Click on image to see a larger version!
...which I kept looking at because as you get more red and blue you have high inequality, with red you also have high poverty and blue you have low poverty. What was troubling me was California, so I had to modify the graphic to get this...
...which bothered me. In 1989 there was a lot of green in California - low inequality plus low poverty. Now there is a lot of red - high inequality with high poverty and, in terms of urban population impact, a lot more blue. In fact, the green has almost disappeared.

Just look at it! What happened when we weren't looking, Jerry? (And by "we" I mean California Democrats and by "Jerry" I mean our esteemed Governor.)

The article notes: "Today most of the remaining low-inequality, low-poverty counties are located in the upper Midwest, Mountain, Middle Atlantic, South Atlantic, and New England states."

And what you notice, you have to notice, is that California looks a lot like the worst bands in the Rust Belt and South.

What's troublesome is that Democrats seem to ignore the red areas except where they can play the "downtrodden minorities" card. While that is a related problem, the hard fact affecting those areas is the economy - you remember, "it's the economy stupid" phrase attributed to James Carville working as Bill Clinton's campaign strategist.

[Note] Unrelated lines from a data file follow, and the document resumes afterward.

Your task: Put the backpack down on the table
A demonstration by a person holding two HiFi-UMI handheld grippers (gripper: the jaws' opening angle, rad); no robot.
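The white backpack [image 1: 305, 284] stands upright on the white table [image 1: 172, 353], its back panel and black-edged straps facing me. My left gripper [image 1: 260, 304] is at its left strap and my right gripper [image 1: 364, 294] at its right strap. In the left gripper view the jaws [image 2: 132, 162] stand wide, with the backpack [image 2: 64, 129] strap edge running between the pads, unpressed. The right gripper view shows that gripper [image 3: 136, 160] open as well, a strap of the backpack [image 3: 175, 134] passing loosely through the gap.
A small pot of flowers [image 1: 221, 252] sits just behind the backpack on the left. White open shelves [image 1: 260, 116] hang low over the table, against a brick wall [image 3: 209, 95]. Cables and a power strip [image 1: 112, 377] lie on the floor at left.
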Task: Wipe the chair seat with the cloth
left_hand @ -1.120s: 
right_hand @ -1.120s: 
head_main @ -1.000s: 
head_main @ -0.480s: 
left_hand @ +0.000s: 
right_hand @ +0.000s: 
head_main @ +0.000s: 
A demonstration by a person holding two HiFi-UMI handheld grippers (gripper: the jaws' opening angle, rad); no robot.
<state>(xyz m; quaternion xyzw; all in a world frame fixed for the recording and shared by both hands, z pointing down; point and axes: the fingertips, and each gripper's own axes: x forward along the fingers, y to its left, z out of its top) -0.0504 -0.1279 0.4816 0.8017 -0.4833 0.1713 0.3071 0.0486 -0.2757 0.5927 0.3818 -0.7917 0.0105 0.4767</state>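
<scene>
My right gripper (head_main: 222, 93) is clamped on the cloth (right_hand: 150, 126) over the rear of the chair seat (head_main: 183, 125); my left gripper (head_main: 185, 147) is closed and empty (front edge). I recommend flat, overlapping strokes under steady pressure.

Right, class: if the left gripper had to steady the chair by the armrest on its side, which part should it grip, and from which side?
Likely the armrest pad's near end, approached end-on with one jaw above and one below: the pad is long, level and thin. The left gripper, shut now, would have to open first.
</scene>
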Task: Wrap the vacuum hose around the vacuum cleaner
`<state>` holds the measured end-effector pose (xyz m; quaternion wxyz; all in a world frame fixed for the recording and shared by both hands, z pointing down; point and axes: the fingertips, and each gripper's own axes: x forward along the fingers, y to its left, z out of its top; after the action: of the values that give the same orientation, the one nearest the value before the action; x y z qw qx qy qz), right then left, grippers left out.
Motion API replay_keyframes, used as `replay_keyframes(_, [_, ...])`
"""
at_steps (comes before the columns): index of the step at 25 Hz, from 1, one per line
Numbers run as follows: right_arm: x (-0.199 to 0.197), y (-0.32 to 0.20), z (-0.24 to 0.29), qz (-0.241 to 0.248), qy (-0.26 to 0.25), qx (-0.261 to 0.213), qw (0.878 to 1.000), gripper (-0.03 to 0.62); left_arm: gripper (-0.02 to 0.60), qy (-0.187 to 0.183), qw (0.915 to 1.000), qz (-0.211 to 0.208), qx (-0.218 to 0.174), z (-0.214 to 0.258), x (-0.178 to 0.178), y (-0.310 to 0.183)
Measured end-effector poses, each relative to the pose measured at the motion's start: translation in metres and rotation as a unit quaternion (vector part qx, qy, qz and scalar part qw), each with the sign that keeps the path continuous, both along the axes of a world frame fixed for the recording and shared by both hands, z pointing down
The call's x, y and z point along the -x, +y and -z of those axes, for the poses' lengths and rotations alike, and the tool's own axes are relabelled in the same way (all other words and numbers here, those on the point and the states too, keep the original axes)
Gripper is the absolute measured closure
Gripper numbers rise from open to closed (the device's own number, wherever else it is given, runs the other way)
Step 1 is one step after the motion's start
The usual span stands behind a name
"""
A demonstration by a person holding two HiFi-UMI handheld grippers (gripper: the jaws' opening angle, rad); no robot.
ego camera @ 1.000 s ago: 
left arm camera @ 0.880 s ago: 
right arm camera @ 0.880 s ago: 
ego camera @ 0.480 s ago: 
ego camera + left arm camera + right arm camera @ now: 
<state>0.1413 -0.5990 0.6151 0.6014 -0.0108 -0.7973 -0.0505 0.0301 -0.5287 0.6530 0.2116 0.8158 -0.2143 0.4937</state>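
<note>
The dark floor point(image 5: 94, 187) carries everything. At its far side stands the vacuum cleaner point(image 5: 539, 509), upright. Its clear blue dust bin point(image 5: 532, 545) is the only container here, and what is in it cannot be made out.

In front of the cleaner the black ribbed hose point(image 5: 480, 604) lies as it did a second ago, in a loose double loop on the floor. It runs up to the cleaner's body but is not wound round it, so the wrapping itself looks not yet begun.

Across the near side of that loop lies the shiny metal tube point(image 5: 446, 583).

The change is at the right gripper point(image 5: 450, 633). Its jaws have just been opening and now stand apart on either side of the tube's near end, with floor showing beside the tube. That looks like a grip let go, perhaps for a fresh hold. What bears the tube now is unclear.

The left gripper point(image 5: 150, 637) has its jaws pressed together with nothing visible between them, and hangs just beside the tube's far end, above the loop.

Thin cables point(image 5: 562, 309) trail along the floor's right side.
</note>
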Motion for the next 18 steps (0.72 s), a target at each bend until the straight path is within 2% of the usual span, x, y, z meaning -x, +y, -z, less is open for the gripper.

But what's even more troublesome is raised in this article:
...The inequality of America’s metro areas mirrors that of the some of the most unequal nations unearth: New York’s is comparable to Swaziland, Los Angeles’ similar to the Dominican Republic, Chicago’s comparable to El Salvador, and San Francisco's similar to Madagascar. America’s largest, densest, most affluent, and most liberal-leaning cities are, in fact, the places where inequality is the highest.
So the inequality in Los Angeles is comparable to the Dominican Republic and San Francisco's situation is comparable to Madagascar. They didn't address the San Diego and Sacramento urban areas, but it appears since 1989 both have shifted from green to third-world blue inequality.

The article hypothesizes that Democratic Mayor's are more likely to take action to address the growing gap between rich and poor and set economic redistribution policies. But when you look at LA and SF in California, you have to know that is pure spin.

For instance, San Francisco's much ballyhooed minimum wage is set to reach $15 per hour in 2018, a wage that is actually $31,200 a year or $2,600 a month. This is accurately representative of the redistribution policies in California's most famously liberal city where the median price for a single bed apartment is $3,500± a month at the end of 2016. Now tell me any discussion of economic redistribution by California Democrats isn't just spin!

We don't have an Electoral College effect for state elections, but we now have a new election system, "highest two in the primary regardless of party affiliation move to the general election", which has resulted in many general elections at various levels of state office having two Democrats running against each other.

It appears pretty clear that California Democrats have failed the working class just like Democrats in the rest of the nation.

You have to wonder if we aren't ripe for a number of Trump-like social media expert candidates to seek out the voters who make up the victims of those county-wide high-inequality population shifts.